Wikipedia
WBXZ-LP is a low-power television station in Buffalo, New York, broadcasting locally on channel 17 as an affiliate of Cozi TV. It broadcast on channel 56 analog until it had to vacate that frequency when the Federal Communications Commission (FCC) removed it from the broadcast spectrum. It used to be an affiliate of The Box, from which the station gets its call sign. The station is owned by Steven Ritchie, a local retired police officer who acquired the station from Craig Fox in December 2013.
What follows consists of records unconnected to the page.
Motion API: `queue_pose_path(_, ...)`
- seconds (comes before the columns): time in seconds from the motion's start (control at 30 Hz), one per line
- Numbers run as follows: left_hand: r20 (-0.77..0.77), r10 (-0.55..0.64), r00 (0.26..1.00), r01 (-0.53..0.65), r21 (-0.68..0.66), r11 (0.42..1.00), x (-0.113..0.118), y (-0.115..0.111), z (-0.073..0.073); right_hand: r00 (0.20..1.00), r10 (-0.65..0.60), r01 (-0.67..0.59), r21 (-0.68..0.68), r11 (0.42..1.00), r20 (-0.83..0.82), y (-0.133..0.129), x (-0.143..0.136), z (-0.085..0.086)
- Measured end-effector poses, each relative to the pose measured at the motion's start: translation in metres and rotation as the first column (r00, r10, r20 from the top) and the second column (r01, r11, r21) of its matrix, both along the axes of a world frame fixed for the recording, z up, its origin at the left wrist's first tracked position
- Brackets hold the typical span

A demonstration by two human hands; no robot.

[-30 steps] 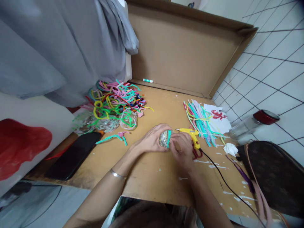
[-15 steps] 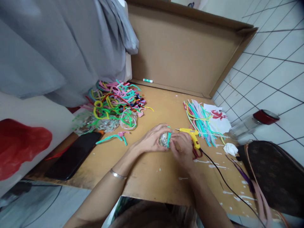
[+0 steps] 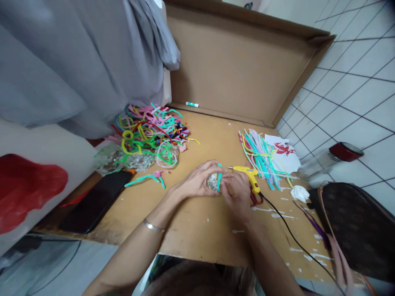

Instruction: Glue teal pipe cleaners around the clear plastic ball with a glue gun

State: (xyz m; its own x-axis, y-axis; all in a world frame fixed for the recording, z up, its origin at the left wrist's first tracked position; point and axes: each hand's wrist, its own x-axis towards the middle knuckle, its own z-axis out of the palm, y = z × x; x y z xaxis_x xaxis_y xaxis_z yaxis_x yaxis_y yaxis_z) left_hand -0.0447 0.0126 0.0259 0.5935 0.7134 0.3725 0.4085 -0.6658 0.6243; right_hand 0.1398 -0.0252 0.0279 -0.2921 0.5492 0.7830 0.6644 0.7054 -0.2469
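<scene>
A clear, shiny rounded object [image 3: 212, 181] with a teal strip [image 3: 219, 181] along its right side is held above the middle of the table. My left hand [image 3: 197, 179] wraps round it from the left, thumb and fingers curved about it. From the right, my right hand [image 3: 238, 190] pinches at the teal strip, its fingertips pressed against the object's edge. Just behind my right hand lies a yellow glue gun [image 3: 251, 176], nozzle pointing left, its black cord running to the lower right. Red scissor handles [image 3: 256, 199] show partly beside it.
Tangled coloured pipe cleaners [image 3: 151, 127] and clear balls [image 3: 140, 161] lie at the left, with a black phone [image 3: 95, 203] nearer. Straight pipe cleaners [image 3: 261, 158], a bottle [image 3: 327, 161] and a brown bag [image 3: 354, 226] are at the right. Cardboard [image 3: 240, 61] stands behind.
</scene>
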Motion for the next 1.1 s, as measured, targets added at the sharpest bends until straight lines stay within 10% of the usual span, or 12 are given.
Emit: queue_pose_path(1.1,0.085,0.006,0.996,-0.01,0.046,0.999,0.0061,-0.001,-0.0067,0.985,-0.008,-0.013,-0.121,0.993,-0.172,-0.0026,-0.0012,-0.0036)
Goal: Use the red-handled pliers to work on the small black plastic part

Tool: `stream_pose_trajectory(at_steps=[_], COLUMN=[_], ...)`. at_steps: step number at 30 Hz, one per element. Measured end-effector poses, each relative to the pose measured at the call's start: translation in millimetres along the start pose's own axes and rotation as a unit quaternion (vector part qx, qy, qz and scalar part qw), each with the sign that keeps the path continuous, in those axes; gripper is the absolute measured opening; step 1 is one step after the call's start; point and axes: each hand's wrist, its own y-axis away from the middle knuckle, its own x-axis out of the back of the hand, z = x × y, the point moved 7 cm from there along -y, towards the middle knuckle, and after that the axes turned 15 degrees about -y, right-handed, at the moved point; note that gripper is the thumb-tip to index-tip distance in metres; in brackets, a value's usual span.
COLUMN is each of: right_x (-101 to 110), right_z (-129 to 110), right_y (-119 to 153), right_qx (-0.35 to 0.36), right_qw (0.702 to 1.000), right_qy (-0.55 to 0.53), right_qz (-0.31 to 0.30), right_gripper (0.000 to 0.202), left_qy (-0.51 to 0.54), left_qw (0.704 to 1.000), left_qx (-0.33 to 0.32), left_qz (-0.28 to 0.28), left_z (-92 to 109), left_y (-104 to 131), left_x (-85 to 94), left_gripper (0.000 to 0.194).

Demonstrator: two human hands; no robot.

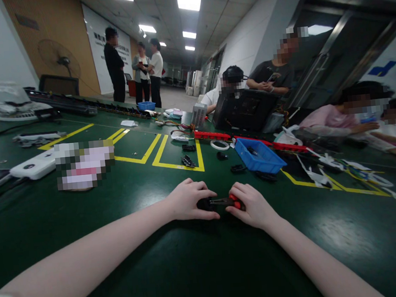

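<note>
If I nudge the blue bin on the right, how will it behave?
The blue bin looks like moulded plastic, so probably light and fairly stiff. Low and broad, it should slide rather than tip. The dark part inside seems loose and may shift.

Pliers [228,202]: red grips, slim metal nose, roughly level in the right hand [250,205], nose pointing left, tip at the black part [205,204]. That's small, dark, in the left hand's [190,201] fingers; details unclear. Both toward the wearer's edge of the bench [182,271].
</note>
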Motion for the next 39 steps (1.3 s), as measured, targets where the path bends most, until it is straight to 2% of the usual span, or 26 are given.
stream_pose_trajectory(at_steps=[11, 34, 39], right_x=[-0.7, -4.9, -6.4], right_z=[-4.3, 0.6, 1.7], right_y=[-2.8, -2.2, -2.2], right_qx=[0.0, -0.022, -0.026], right_qw=[1.0, 0.999, 0.999], right_qy=[0.005, -0.025, -0.031], right_qz=[0.004, -0.023, -0.032], right_gripper=[0.016, 0.017, 0.017], left_qy=[-0.002, 0.014, 0.016], left_qw=[1.0, 1.0, 1.0], left_qx=[-0.007, -0.007, -0.003], left_qz=[-0.001, 0.003, 0.01], left_z=[1.5, 1.5, 0.2], left_y=[-0.4, 0.2, 0.7], left_x=[0.9, 0.0, -1.6], left_gripper=[0.061, 0.057, 0.061])
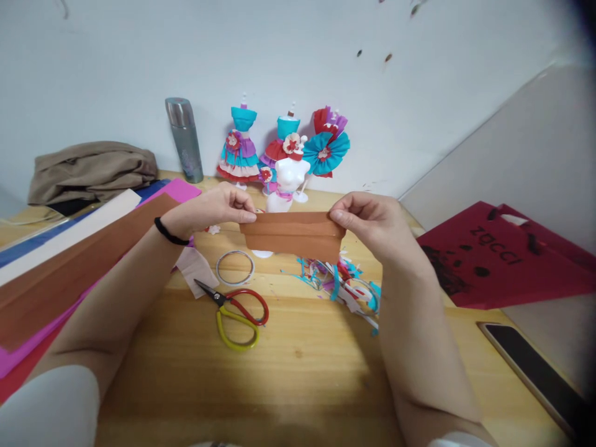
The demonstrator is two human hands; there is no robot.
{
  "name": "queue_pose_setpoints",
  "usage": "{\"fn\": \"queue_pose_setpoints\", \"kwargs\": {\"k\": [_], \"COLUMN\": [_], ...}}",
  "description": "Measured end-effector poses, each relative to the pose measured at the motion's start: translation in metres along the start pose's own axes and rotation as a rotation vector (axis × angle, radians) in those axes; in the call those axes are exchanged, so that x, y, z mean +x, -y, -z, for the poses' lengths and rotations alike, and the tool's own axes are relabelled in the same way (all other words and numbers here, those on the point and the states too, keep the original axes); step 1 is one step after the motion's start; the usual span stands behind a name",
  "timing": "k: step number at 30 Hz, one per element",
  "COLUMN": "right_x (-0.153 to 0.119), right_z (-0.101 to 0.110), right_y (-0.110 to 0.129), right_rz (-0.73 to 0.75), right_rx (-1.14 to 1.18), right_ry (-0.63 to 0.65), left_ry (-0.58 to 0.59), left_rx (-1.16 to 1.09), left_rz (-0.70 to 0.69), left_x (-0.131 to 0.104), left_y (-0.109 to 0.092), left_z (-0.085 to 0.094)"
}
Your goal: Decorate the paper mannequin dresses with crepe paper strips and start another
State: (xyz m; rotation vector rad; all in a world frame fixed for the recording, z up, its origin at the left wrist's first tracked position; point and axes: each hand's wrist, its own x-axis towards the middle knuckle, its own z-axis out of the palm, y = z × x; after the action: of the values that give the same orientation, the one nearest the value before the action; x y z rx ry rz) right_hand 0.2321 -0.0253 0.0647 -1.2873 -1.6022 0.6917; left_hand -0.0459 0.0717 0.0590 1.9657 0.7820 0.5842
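Stretched between my hands is a folded strip of brown crepe paper [292, 236], held up above the table. My left hand [230, 203] pinches its upper left corner, and my right hand [367, 220] pinches the upper right one. Just behind the strip stands a small white mannequin [291, 174] with a pink band at its waist; its lower part is mostly hidden by the paper. Below my left hand lie scissors [237, 313] with one red and one yellow handle, a roll of tape [235, 267] and a pale pink paper piece [198, 271].
Three mannequins in paper dresses [238, 146] line the wall beside a thermos [185, 139]. Coloured paper sheets [93, 248] and a brown cloth [95, 171] lie at left. Paper scraps [347, 282] sit by my right forearm, with a red bag [503, 254] and a phone [531, 372] farther right.
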Motion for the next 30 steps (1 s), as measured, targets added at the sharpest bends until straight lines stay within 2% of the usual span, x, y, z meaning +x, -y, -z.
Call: {"fn": "queue_pose_setpoints", "kwargs": {"k": [6, 12, 16, 21, 25, 30], "right_x": [0.001, 0.001, 0.000, -0.002, -0.001, 0.000], "right_z": [0.000, 0.002, 0.000, -0.018, -0.029, -0.028], "right_y": [-0.004, -0.006, -0.004, -0.004, -0.011, -0.013], "right_rz": [-0.017, -0.071, -0.091, -0.067, -0.056, -0.081], "right_rx": [0.039, -0.014, -0.029, -0.074, -0.064, -0.037], "right_ry": [0.014, 0.216, 0.329, 0.460, 0.468, 0.457], "left_ry": [-0.059, -0.116, -0.083, -0.014, 0.002, -0.012], "left_rx": [-0.071, -0.140, -0.151, -0.153, -0.165, -0.223], "left_rz": [-0.032, -0.060, -0.064, -0.009, -0.011, 0.044], "left_x": [0.000, -0.001, -0.002, -0.003, -0.002, -0.002], "left_y": [0.008, 0.011, 0.008, 0.002, 0.003, 0.007], "left_z": [0.011, 0.013, 0.013, 0.010, 0.010, 0.012]}}
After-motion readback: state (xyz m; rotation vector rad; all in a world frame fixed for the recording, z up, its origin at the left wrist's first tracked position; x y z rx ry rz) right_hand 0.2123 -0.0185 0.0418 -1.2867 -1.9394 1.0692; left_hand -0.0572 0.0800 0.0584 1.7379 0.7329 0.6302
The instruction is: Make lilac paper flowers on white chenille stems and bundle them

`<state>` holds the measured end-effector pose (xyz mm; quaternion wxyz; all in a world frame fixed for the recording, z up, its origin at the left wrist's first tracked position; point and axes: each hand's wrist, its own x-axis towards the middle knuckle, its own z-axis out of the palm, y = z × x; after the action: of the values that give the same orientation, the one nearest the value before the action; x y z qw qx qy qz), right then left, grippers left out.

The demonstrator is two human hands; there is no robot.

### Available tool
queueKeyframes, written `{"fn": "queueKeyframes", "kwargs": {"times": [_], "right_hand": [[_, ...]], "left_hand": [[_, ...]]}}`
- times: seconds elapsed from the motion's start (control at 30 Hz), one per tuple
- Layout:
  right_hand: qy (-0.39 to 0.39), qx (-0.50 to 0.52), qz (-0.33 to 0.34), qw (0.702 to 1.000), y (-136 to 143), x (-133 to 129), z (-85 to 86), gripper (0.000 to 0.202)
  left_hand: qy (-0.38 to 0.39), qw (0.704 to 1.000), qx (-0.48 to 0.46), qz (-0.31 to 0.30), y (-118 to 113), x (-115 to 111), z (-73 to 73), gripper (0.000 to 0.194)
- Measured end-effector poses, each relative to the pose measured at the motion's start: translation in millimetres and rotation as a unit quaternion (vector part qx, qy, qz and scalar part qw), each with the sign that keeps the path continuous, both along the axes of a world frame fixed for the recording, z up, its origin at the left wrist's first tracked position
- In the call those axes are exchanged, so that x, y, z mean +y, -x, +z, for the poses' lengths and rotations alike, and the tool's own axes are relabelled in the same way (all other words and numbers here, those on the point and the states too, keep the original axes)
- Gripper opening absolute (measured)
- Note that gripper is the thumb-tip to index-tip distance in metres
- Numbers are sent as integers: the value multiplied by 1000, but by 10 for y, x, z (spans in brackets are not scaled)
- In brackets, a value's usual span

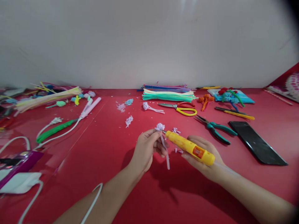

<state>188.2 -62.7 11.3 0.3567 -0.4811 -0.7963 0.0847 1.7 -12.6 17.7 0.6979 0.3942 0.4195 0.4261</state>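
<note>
- Counted on the red tabletop (93, 158): one pair of scissors (175, 106), one pair of pliers (210, 125), one phone (257, 141) and one spare flower (145, 106).
- One lilac flower (160, 126) is held above the tabletop, near the middle; one yellow glue gun (182, 141) is held to its right.
- Left hand (147, 146): thumb and forefinger are pinched closed at the flower's base; the other fingers are loosely curled.
- Right hand (207, 170): fingers are partly curled beneath the glue gun, by which its body is supported.
- The metal nozzle is pointed at the flower's base; whether contact is made cannot be told.
- Flower: head is fuzzy, rounded and tufted; a thin, soft stem is hung below it.
- Glue gun: body is smooth, tubular; an orange window is set near its rear.
- Pliers: handles are teal; phone face is dark, glossy.
</note>
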Motion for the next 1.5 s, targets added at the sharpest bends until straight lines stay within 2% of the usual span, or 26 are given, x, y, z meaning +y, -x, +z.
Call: {"fn": "queueKeyframes", "kwargs": {"times": [1.13, 1.5], "right_hand": [[35, 5, -10, 999, -15, 3, -70, 30], [23, 6, -10, 1000, -25, -1, -109, 30]], "left_hand": [[2, 1000, -22, 1, 1, -12, 24, 16], [3, 1000, -25, -1, 4, -12, 9, 16]]}}
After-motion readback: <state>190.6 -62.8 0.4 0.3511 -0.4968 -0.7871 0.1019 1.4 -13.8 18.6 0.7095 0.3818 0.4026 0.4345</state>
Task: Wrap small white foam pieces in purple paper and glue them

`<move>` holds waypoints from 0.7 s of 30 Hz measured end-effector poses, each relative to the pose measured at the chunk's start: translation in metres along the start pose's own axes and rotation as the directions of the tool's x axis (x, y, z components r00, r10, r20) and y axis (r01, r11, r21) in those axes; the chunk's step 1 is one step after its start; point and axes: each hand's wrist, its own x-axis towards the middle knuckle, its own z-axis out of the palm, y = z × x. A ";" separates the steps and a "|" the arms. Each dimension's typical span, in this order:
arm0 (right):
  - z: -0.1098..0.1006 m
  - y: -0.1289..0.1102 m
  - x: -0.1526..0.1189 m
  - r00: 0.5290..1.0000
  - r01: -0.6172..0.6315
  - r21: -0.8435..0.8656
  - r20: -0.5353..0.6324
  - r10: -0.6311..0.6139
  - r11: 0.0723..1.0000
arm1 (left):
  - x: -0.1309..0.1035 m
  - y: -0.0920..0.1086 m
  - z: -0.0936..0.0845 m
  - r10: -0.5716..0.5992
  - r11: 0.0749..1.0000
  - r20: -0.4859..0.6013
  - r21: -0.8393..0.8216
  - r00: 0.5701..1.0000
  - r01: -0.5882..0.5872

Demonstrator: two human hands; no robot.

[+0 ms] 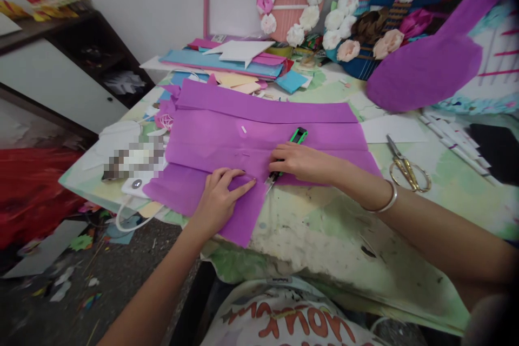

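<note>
Purple paper (pixel 203 130) in wide folded layers covers the middle of the table. My left hand (pixel 222 194) lies flat on its lower left flap, fingers stretched out and pressing it down. A green and black utility knife (pixel 299 135) is gripped in my right hand (pixel 298 162). Its blade points down and toward me, by the right edge of the flap, close to my left fingertips. Whether the blade is touching the paper I cannot tell. A small white piece (pixel 244 130) rests on the upper layers.
Gold-handled scissors (pixel 405 170) and white markers (pixel 458 143) lie to the right. A purple guitar-shaped cutout (pixel 430 70) leans behind them. Stacked coloured sheets (pixel 227 59) and flower-decorated paper guitars (pixel 292 0) are at the back. A white cable (pixel 121 216) hangs at the left edge.
</note>
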 end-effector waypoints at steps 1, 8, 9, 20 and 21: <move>0.000 -0.002 0.002 1.000 0.008 -0.003 0.000 -0.008 1.000 | 0.000 0.000 0.000 -0.005 1.000 0.005 -0.002 1.000 0.005; 0.000 -0.001 -0.001 1.000 -0.007 -0.022 0.022 0.008 1.000 | 0.000 0.001 -0.002 -0.037 0.999 0.027 -0.023 0.999 0.038; 0.001 0.001 -0.003 1.000 -0.014 -0.020 0.021 0.015 1.000 | 0.001 0.001 -0.002 -0.045 0.999 0.027 -0.029 0.999 0.046; -0.001 -0.006 0.009 0.999 0.022 0.011 0.034 -0.022 1.000 | 0.003 0.004 -0.005 -0.078 0.996 0.040 -0.033 0.996 0.079; -0.002 -0.007 0.011 0.999 0.031 0.010 0.038 -0.032 0.999 | 0.003 0.004 -0.005 -0.079 0.996 0.042 -0.029 0.996 0.080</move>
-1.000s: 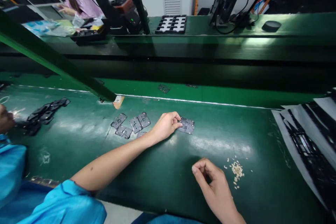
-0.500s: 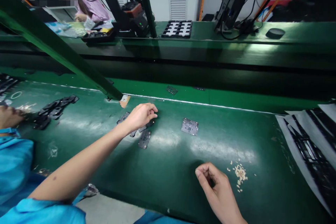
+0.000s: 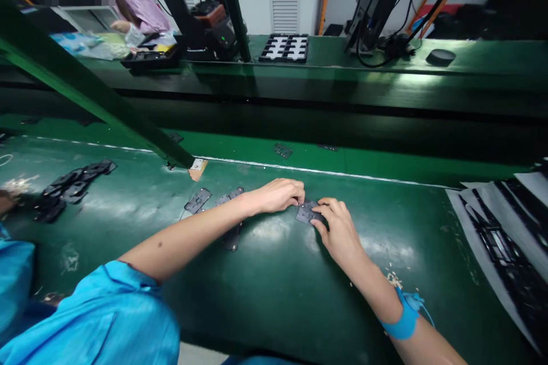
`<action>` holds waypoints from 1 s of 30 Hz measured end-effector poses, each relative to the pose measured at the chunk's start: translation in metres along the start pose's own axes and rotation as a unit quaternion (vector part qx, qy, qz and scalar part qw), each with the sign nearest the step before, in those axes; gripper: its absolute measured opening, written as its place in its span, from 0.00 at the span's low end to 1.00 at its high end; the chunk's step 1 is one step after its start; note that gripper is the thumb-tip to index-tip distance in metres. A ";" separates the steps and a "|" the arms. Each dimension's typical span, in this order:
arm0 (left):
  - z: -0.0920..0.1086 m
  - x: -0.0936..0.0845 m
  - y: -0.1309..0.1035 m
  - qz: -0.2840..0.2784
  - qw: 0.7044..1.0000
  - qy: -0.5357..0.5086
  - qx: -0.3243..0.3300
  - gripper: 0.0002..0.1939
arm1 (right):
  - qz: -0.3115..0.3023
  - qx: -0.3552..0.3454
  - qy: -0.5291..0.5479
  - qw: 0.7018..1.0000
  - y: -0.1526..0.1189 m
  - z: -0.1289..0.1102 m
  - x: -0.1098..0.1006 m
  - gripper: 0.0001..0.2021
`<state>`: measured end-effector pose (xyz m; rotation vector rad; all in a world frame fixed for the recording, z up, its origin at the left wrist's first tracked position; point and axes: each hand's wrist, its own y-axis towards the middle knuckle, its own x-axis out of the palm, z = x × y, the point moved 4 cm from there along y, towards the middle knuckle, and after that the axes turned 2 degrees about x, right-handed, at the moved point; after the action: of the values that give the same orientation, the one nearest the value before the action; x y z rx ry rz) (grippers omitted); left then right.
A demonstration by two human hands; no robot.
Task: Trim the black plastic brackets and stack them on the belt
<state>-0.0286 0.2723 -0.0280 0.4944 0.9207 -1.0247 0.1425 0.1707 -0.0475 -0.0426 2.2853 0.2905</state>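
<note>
Pinching the right end of a small dark plate (image 3: 305, 213) is the right hand (image 3: 340, 231), just right of center frame. Left hand's (image 3: 280, 195) fingers are bunched at the plate's upper-left corner, can't tell if they're actually gripping. More dark plates (image 3: 198, 200) sit left of center, partly behind the left forearm. Pale bits (image 3: 394, 279) peek out by the right wrist, lower right, and black parts (image 3: 75, 185) are heaped mid-left.

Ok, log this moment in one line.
plate: between hands | left hand: at left end | right hand: over right end | other plates: left, partly hidden | pale bits: right, partly hidden
</note>
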 end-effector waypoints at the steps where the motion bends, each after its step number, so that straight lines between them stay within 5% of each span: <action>1: -0.001 0.000 0.001 -0.005 1.000 0.003 0.007 0.11 | -0.009 -0.001 -0.001 1.000 0.002 0.003 0.003 0.09; 15: 0.015 -0.009 0.011 -0.062 0.995 0.031 0.069 0.13 | -0.041 0.004 -0.004 0.999 0.002 0.013 0.009 0.12; 24: 0.022 -0.025 -0.032 -0.084 0.996 0.028 -0.031 0.13 | -0.045 0.016 0.007 0.999 0.004 0.012 0.008 0.13; 30: 0.043 -0.011 -0.048 -0.056 0.991 0.081 -0.090 0.09 | -0.048 0.024 0.013 0.998 0.004 0.007 0.010 0.16</action>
<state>-0.0558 0.2247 0.0075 0.3823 1.1860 -1.0007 0.1410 0.1764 -0.0587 -0.1319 2.3072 0.1867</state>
The station used to air on channel 56. After the digital transition, the station moved to analog channel 17 (the channel had been held by WBUF-TV from 1953 to 1959 and WNED-TV from 1959 to 2009) through a Special Temporary Authority approved by the FCC. The station returned to virtual channel 56 upon digital conversion, at which point it also planned to add several digital subchannels from Luken Communications, among them being Retro Television Network, PBJ and Heartland. WBXZ-LP returned to the air April 17, 2014 with test programming; on May 2, the station indicated it was having trouble securing a carriage agreement with Luken (mainly because Ritchie could not fit the necessary large satellite dish onto the One Seneca Tower where the station's transmitter is located but also in part due to Luken's financial problems) and was seeking other options. As of 2014, the station was carrying Cozi TV on 56.1 and "Throwback TV" (a locally programmed independent station programming mostly public domain series, infomercials and other assorted low-cost syndicated programs) is carried on 56.2 (later moved to 56.4). Retro and a new Luken subchannel known as Rev'n would be added to WBXZ-LP on December 1, 2014.
Luken's networks were pulled from WBXZ on June 28, 2016 after technical difficulties. Ebru TV and AMGTV were added as replacements.